In the material below, begin at the line that has "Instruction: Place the", stop after the line that has "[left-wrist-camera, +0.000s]", and transcribe those lines exactly, without pictures.

Given material:
════════════════════

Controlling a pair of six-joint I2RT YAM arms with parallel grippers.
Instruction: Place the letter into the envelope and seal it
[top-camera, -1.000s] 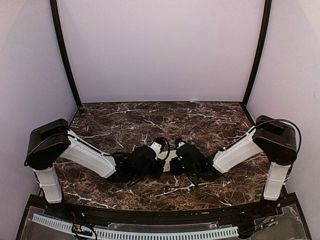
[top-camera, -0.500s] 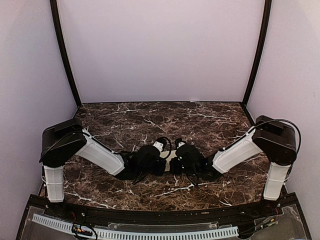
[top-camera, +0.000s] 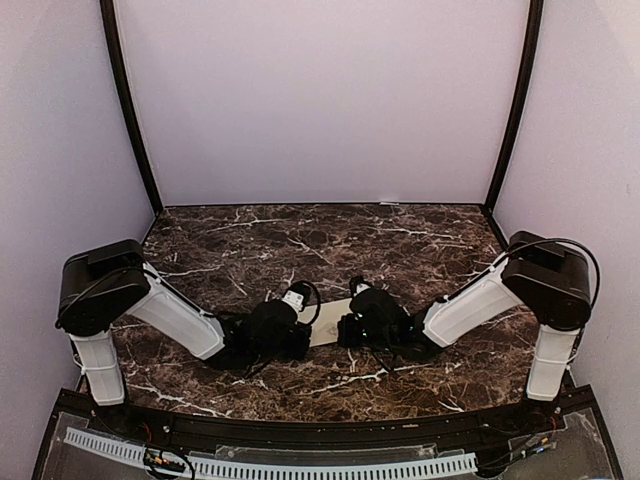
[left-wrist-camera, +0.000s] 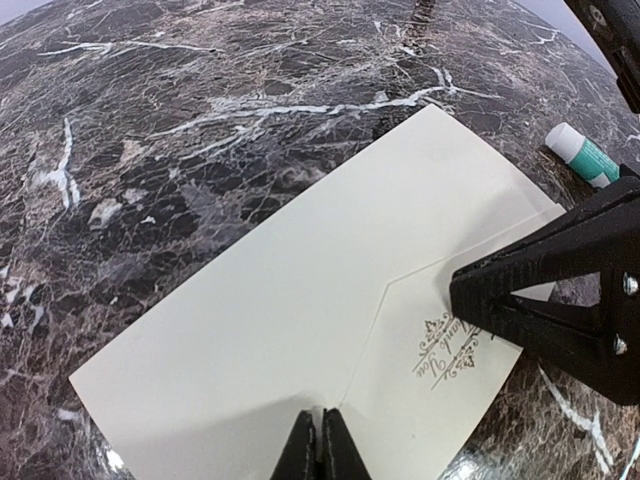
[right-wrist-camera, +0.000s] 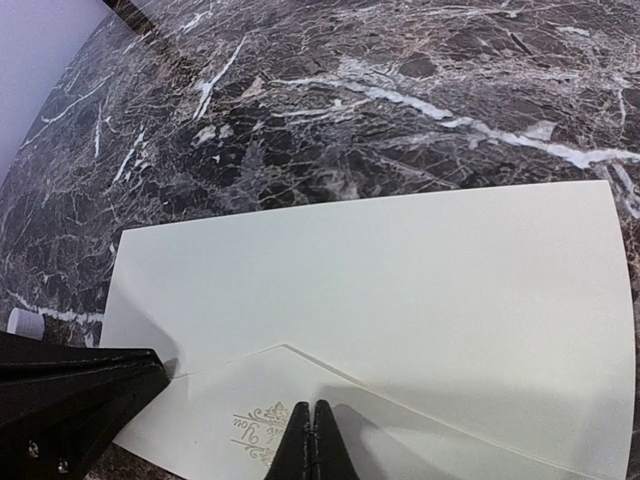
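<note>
Cream-yellow rectangular paper envelope (left-wrist-camera: 260, 320) lies on the dark marble table (left-wrist-camera: 150, 120), flap folded down, contents hidden. Left gripper (left-wrist-camera: 320, 445) at its 9 o'clock and right gripper (right-wrist-camera: 313, 440) at 3 o'clock rest pinched-closed tips on it.

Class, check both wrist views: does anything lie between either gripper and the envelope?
Nothing visible does. The left gripper and right gripper, both shut, have their tips right at the envelope. The glue stick lies off to one side, past the envelope's edge.
</note>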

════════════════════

Reply to the exercise:
Instruction: Place the letter into the envelope and seal it
[top-camera, -1.000s] 
[top-camera, -0.500s] 
[top-camera, +0.000s] 
[left-wrist-camera, +0.000s] 

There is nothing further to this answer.